Problem details
Which of the lines below hold the word "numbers"? Pull each of them out.

[Source records]
* * *

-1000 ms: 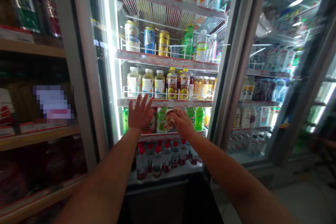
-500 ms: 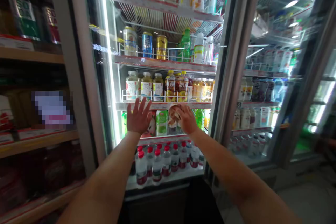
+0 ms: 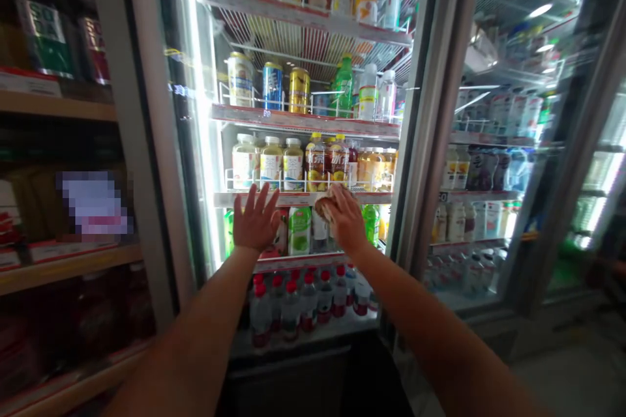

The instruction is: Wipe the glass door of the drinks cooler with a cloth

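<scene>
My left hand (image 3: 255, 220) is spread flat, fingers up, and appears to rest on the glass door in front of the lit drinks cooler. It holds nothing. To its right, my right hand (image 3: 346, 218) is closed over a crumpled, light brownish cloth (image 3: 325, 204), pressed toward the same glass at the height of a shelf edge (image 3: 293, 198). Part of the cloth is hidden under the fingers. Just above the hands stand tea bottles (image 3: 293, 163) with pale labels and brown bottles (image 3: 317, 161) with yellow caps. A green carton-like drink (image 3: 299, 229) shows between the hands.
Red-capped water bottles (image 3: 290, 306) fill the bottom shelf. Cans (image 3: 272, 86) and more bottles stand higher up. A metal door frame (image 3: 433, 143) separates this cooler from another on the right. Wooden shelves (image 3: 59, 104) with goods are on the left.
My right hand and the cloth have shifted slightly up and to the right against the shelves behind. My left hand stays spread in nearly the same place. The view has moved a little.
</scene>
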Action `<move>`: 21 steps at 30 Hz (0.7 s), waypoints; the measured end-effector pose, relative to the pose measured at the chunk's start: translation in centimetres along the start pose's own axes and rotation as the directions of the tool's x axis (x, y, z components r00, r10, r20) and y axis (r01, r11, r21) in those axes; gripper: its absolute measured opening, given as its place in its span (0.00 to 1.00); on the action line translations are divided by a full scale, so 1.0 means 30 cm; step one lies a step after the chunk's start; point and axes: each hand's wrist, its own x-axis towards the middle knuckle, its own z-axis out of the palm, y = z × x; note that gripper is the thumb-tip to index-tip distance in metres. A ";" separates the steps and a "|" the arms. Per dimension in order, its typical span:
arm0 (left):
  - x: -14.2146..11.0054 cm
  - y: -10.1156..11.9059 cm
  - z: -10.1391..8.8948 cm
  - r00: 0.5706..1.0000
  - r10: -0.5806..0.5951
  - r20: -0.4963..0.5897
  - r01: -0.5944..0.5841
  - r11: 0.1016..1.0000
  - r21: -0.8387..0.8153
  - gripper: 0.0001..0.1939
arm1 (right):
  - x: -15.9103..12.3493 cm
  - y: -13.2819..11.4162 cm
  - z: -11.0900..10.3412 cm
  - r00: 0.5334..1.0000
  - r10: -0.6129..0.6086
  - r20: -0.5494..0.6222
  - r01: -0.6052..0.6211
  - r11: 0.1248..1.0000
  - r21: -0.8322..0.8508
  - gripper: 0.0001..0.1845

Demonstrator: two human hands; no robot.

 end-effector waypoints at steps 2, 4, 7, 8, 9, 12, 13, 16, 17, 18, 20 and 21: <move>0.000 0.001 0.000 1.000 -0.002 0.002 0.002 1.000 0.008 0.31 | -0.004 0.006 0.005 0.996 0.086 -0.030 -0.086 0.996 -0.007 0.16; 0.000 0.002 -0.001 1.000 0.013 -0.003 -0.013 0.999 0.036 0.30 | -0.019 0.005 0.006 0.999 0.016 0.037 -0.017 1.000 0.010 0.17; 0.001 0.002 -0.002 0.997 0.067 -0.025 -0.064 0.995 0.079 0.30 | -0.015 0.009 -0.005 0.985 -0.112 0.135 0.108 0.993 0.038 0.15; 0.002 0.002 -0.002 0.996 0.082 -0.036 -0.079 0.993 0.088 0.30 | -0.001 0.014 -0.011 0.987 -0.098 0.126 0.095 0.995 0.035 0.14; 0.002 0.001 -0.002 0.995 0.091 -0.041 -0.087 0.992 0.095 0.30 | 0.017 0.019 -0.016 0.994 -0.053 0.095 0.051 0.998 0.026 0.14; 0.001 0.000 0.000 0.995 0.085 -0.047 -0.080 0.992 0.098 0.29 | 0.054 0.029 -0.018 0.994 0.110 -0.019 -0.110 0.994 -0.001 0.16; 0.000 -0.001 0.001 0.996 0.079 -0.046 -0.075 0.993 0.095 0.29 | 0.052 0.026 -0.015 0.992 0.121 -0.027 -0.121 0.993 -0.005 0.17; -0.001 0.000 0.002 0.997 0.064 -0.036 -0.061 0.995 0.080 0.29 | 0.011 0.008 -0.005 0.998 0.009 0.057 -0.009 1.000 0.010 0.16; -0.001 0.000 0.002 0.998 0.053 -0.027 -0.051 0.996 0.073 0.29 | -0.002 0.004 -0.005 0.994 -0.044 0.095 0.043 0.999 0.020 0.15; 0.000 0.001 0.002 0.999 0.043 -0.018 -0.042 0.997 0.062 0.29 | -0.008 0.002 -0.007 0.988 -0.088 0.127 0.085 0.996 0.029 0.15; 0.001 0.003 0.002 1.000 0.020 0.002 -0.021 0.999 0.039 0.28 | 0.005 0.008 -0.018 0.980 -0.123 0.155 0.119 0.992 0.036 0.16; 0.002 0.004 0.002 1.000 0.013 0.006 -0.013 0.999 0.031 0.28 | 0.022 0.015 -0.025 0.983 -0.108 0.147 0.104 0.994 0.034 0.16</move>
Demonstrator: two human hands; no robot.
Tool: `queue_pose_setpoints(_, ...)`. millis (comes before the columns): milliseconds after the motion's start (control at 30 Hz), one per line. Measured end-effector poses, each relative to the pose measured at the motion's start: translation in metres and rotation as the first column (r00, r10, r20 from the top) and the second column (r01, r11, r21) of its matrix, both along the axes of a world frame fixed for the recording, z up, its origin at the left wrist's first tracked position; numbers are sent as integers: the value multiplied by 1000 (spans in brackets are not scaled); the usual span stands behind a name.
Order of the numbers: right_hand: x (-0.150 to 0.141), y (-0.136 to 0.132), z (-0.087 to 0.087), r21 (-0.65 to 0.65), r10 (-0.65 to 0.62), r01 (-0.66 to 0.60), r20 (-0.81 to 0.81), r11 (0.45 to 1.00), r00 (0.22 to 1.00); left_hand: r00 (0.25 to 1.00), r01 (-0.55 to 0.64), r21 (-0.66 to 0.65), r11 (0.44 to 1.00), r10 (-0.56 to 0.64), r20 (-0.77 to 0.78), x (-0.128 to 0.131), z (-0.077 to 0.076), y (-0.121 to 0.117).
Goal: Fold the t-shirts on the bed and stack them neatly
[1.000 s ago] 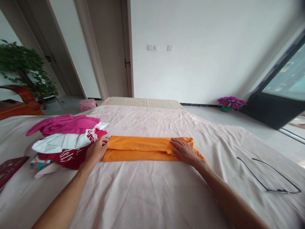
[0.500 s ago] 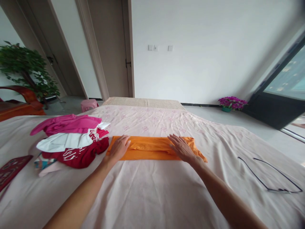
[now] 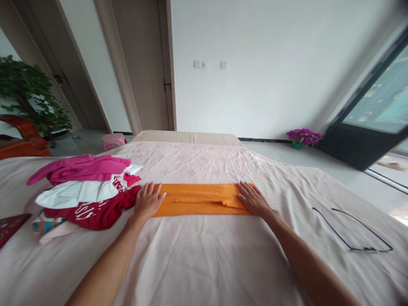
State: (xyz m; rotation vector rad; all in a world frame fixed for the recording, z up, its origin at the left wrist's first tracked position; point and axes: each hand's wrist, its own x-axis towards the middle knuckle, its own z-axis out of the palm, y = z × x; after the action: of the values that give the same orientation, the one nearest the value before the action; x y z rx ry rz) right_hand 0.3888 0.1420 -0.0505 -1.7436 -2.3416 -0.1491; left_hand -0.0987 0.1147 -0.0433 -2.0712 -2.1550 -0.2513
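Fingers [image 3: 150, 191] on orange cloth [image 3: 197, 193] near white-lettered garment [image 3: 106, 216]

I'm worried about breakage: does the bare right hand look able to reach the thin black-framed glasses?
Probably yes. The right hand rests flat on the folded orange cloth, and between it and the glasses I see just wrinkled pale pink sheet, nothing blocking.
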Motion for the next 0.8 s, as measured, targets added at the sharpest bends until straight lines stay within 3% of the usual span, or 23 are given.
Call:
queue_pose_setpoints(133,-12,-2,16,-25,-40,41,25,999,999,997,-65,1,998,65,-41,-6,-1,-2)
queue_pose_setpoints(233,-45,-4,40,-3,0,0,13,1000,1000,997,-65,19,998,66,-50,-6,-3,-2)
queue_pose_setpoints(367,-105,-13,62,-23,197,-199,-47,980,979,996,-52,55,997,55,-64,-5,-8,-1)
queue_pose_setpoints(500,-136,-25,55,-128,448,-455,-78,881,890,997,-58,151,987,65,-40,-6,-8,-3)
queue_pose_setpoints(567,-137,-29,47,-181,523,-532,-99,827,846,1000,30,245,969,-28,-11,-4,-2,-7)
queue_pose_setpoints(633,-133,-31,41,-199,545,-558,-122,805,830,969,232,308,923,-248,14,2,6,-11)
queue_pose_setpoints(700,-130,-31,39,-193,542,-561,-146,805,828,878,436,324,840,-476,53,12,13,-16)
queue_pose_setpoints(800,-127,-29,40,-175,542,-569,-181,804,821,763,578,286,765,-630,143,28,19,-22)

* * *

Solution to this problem
Tool: `queue_pose_setpoints(_, ...)`. millis (comes before the columns): milliseconds after the motion's start (control at 30 Hz), one per line. Measured end-effector poses, each relative to the pose measured at the motion's start: translation in metres and rotation as the first column (r00, r10, r20 from the top) and the second column (r01, r11, r21) of its matrix, both along the axes of a world frame fixed for the recording, z up, its origin at the left wrist's first tracked position; numbers are sent as integers: the value multiplied by 1000 (spans in brackets are not scaled); the usual span stands behind a name.
Order of the numbers: right_hand: x (-0.150 to 0.141), y (-0.136 to 0.132), z (-0.087 to 0.087), r21 (-0.65 to 0.65), r10 (-0.65 to 0.62), r01 (-0.66 to 0.60), r20 (-0.81 to 0.81), r11 (0.45 to 1.00), r00 (0.22 to 1.00); left_hand: r00 (0.25 to 1.00), r01 (-0.55 to 0.64), r21 (-0.66 to 0.65), r11 (0.44 to 1.00), r10 (-0.56 to 0.64), r20 (-0.77 to 0.78), x (-0.128 to 0.131), z (-0.077 to 0.076), y (-0.121 to 0.117).

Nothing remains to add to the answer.